Sunday, May 2, 2010

Smokers Face Higher Risk of Breast Cancer Recurrence

Survivors of early stage breast cancer who smoke after breast-conserving surgery—a lumpectomy—face a greater risk of developing a new second cancer than women who did not smoke (25 percent versus 9 percent). Smokers were also more likely to devlop cancer in the other breast than non-smokers (13 percent versus 8 percent). Results were correlated 15 years following treatment and were independent of other factors such as age, family history, hormone receptor status, and HER2/neu status.
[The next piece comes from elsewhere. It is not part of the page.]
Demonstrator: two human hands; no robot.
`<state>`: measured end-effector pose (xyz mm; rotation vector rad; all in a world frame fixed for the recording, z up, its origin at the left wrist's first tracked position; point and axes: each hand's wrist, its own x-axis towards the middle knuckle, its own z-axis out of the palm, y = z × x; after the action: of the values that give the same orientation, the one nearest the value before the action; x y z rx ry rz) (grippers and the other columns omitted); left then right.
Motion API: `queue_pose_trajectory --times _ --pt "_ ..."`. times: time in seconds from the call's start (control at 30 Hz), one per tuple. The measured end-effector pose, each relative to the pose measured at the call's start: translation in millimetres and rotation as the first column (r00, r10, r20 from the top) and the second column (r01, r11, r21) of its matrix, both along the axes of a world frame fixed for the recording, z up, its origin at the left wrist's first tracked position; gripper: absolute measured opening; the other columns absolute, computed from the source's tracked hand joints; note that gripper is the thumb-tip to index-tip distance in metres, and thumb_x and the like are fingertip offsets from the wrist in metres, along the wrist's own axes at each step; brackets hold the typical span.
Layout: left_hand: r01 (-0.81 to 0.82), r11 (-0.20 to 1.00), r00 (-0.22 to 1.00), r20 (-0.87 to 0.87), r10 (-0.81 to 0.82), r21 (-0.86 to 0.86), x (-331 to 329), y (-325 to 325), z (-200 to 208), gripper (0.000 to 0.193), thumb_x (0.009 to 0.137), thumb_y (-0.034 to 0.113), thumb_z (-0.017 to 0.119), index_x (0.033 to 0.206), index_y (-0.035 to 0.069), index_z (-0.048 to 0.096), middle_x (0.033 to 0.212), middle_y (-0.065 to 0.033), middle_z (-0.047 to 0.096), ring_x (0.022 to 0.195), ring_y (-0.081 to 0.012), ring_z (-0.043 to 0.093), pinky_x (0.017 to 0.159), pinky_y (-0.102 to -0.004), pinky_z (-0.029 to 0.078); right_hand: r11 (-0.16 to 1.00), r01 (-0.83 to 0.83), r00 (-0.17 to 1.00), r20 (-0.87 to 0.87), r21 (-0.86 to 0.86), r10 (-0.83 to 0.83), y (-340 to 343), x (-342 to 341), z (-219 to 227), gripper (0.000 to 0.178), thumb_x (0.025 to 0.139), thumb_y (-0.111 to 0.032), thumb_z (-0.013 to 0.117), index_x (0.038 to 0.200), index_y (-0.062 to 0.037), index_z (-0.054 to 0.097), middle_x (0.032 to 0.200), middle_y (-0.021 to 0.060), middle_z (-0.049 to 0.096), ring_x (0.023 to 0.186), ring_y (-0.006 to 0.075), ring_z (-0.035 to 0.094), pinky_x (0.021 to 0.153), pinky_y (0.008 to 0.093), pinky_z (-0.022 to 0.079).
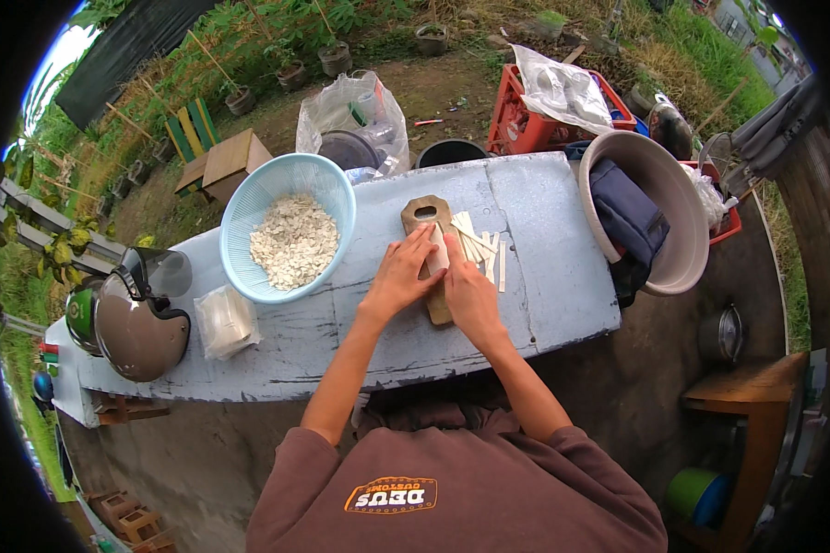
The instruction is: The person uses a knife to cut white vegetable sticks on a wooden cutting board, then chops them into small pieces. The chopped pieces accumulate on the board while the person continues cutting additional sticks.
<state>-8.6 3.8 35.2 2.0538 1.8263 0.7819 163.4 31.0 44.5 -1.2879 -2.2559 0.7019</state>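
Note:
On the table, a wooden cutting board with a handle hole lies in front of me. My left hand presses its fingers onto a pale, flat slab on the board. Close against it, my right hand is closed with the index finger reaching forward; whatever it grips is hidden beneath the fingers. Several thin white strips fan out at the board's right edge and onto the table. To the left, a light blue colander holds a heap of small whitish pieces.
The pale blue table also bears a clear plastic pack and a brown helmet at left. A large beige basin with a dark blue bag leans at the right end. Beyond stands a red crate.

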Motion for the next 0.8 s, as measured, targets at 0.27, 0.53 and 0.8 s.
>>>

Researchers from The Cancer Institute of New Jersey (CINJ) studied 796 self-reported smokers who received breast conserving therapy between 1975 and 2007 at Yale University School of Medicine. According to a news release from The CINJ:

Women who survive early-stage breast cancer and smoke have an increased chance of developing a new second cancer in their other breast or elsewhere. Investigators from The Cancer Institute of New Jersey (CINJ) are releasing these findings at an oral presentation during the 92nd Annual Meeting of the American Radium Society taking place this week in Cancun, Mexico. CINJ is a Center of Excellence of UMDNJ-Robert Wood Johnson Medical School.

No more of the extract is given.